> Work instruction
Each record must be repeated exactly as it stands.

—————

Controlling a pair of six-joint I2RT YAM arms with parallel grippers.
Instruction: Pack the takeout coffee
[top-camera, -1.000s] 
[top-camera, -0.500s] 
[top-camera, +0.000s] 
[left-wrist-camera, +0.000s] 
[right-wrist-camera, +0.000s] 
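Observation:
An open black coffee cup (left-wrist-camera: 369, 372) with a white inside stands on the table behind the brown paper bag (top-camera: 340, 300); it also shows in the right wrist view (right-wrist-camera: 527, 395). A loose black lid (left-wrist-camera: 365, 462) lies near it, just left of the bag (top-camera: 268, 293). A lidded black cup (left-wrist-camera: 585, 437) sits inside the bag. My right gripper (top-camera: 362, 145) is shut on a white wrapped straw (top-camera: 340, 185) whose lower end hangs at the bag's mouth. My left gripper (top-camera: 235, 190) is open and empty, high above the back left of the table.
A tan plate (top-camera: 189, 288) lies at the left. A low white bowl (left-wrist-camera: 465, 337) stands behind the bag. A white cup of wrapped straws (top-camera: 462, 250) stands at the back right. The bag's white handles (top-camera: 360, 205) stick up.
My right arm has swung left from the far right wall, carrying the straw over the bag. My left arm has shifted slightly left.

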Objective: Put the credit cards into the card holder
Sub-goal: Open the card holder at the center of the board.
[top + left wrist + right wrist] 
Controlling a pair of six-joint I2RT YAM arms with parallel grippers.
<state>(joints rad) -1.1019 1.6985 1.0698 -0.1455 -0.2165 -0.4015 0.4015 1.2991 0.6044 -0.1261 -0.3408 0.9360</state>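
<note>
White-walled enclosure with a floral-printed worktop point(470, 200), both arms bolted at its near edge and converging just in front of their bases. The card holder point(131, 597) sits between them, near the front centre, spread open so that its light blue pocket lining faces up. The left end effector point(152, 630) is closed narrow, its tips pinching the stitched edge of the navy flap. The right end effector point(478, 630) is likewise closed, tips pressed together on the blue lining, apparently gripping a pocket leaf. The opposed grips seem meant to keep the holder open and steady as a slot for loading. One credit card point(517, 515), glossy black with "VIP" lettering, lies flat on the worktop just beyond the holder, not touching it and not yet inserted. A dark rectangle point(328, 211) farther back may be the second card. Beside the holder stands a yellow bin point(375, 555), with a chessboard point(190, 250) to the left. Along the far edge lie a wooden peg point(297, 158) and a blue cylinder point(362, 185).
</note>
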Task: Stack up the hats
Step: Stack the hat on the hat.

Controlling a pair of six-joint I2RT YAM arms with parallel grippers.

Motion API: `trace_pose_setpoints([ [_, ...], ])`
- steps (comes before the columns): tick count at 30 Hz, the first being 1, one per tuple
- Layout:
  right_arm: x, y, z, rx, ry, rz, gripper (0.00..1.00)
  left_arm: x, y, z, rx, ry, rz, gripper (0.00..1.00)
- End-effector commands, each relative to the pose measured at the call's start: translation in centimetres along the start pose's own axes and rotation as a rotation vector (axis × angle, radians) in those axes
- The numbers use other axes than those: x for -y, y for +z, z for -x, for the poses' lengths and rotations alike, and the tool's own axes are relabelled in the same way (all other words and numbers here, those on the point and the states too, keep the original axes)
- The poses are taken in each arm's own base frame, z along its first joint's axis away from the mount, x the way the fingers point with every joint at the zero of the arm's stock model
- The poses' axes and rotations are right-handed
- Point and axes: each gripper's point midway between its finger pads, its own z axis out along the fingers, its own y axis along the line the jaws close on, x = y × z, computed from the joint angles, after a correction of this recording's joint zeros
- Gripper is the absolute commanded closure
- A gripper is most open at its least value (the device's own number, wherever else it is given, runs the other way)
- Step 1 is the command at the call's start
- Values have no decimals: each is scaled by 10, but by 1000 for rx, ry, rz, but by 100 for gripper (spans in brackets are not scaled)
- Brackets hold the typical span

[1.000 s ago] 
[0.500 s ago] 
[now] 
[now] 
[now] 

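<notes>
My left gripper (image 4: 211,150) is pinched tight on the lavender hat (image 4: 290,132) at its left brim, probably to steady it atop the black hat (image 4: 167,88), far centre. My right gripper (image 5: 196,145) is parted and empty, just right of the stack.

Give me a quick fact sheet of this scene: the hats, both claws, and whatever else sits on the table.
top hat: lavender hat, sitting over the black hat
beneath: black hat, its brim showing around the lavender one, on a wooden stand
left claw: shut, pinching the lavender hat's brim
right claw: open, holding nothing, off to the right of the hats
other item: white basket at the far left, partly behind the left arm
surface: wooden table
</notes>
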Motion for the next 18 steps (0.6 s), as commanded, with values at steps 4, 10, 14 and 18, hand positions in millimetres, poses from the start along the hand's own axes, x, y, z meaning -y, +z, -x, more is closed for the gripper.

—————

> Solution for this task
Controlling a pair of six-joint I2RT YAM arms with parallel grippers.
Instruction: Pack the takeout coffee
[top-camera, -1.000s] 
[top-camera, -0.500s] 
[top-camera, +0.000s] 
[left-wrist-camera, +0.000s] 
[right-wrist-camera, +0.000s] 
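Observation:
An open black coffee cup (left-wrist-camera: 369, 372) with a white inside stands on the table behind the brown paper bag (top-camera: 340, 300); it also shows in the right wrist view (right-wrist-camera: 527, 395). A loose black lid (left-wrist-camera: 365, 462) lies near it, just left of the bag (top-camera: 268, 293). A lidded black cup (left-wrist-camera: 585, 437) sits inside the bag. My right gripper (top-camera: 362, 145) is shut on a white wrapped straw (top-camera: 340, 185) whose lower end hangs at the bag's mouth. My left gripper (top-camera: 235, 190) is open and empty, high above the back left of the table.
A tan plate (top-camera: 189, 288) lies at the left. A low white bowl (left-wrist-camera: 465, 337) stands behind the bag. A white cup of wrapped straws (top-camera: 462, 250) stands at the back right. The bag's white handles (top-camera: 360, 205) stick up.
My right arm has swung left from the far right wall, carrying the straw over the bag. My left arm has shifted slightly left.
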
Objective: Put the credit cards into the card holder
Sub-goal: Open the card holder at the center of the board.
[top + left wrist + right wrist] 
Controlling a pair of six-joint I2RT YAM arms with parallel grippers.
<state>(joints rad) -1.1019 1.6985 1.0698 -0.1455 -0.2165 -0.4015 0.4015 1.2991 0.6044 -0.1261 -0.3408 0.9360</state>
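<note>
White-walled enclosure with a floral-printed worktop point(470, 200), both arms bolted at its near edge and converging just in front of their bases. The card holder point(131, 597) sits between them, near the front centre, spread open so that its light blue pocket lining faces up. The left end effector point(152, 630) is closed narrow, its tips pinching the stitched edge of the navy flap. The right end effector point(478, 630) is likewise closed, tips pressed together on the blue lining, apparently gripping a pocket leaf. The opposed grips seem meant to keep the holder open and steady as a slot for loading. One credit card point(517, 515), glossy black with "VIP" lettering, lies flat on the worktop just beyond the holder, not touching it and not yet inserted. A dark rectangle point(328, 211) farther back may be the second card. Beside the holder stands a yellow bin point(375, 555), with a chessboard point(190, 250) to the left. Along the far edge lie a wooden peg point(297, 158) and a blue cylinder point(362, 185).
</note>
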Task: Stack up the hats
Step: Stack the hat on the hat.

Controlling a pair of six-joint I2RT YAM arms with parallel grippers.

Motion API: `trace_pose_setpoints([ [_, ...], ])`
- steps (comes before the columns): tick count at 30 Hz, the first being 1, one per tuple
- Layout:
  right_arm: x, y, z, rx, ry, rz, gripper (0.00..1.00)
  left_arm: x, y, z, rx, ry, rz, gripper (0.00..1.00)
- End-effector commands, each relative to the pose measured at the call's start: translation in centimetres along the start pose's own axes and rotation as a rotation vector (axis × angle, radians) in those axes
- The numbers use other axes than those: x for -y, y for +z, z for -x, for the poses' lengths and rotations alike, and the tool's own axes are relabelled in the same way (all other words and numbers here, those on the point and the states too, keep the original axes)
- The poses are taken in each arm's own base frame, z along its first joint's axis away from the mount, x the way the fingers point with every joint at the zero of the arm's stock model
- The poses' axes and rotations are right-handed
- Point and axes: each gripper's point midway between its finger pads, its own z axis out along the fingers, its own y axis along the line the jaws close on, x = y × z, computed from the joint angles, after a correction of this recording's joint zeros
- Gripper is the absolute commanded closure
- A gripper is most open at its least value (the device's own number, wherever else it is given, runs the other way)
- Step 1 is the command at the call's start
- Values have no decimals: each is scaled by 10, but by 1000 for rx, ry, rz, but by 100 for gripper (spans in brackets are not scaled)
- Brackets hold the typical span

[1.000 s ago] 
[0.500 s ago] 
[now] 
[now] 
[now] 

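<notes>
My left gripper (image 4: 211,150) is pinched tight on the lavender hat (image 4: 290,132) at its left brim, probably to steady it atop the black hat (image 4: 167,88), far centre. My right gripper (image 5: 196,145) is parted and empty, just right of the stack.

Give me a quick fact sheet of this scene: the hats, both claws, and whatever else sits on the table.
top hat: lavender hat, sitting over the black hat
beneath: black hat, its brim showing around the lavender one, on a wooden stand
left claw: shut, pinching the lavender hat's brim
right claw: open, holding nothing, off to the right of the hats
other item: white basket at the far left, partly behind the left arm
surface: wooden table
</notes>
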Motion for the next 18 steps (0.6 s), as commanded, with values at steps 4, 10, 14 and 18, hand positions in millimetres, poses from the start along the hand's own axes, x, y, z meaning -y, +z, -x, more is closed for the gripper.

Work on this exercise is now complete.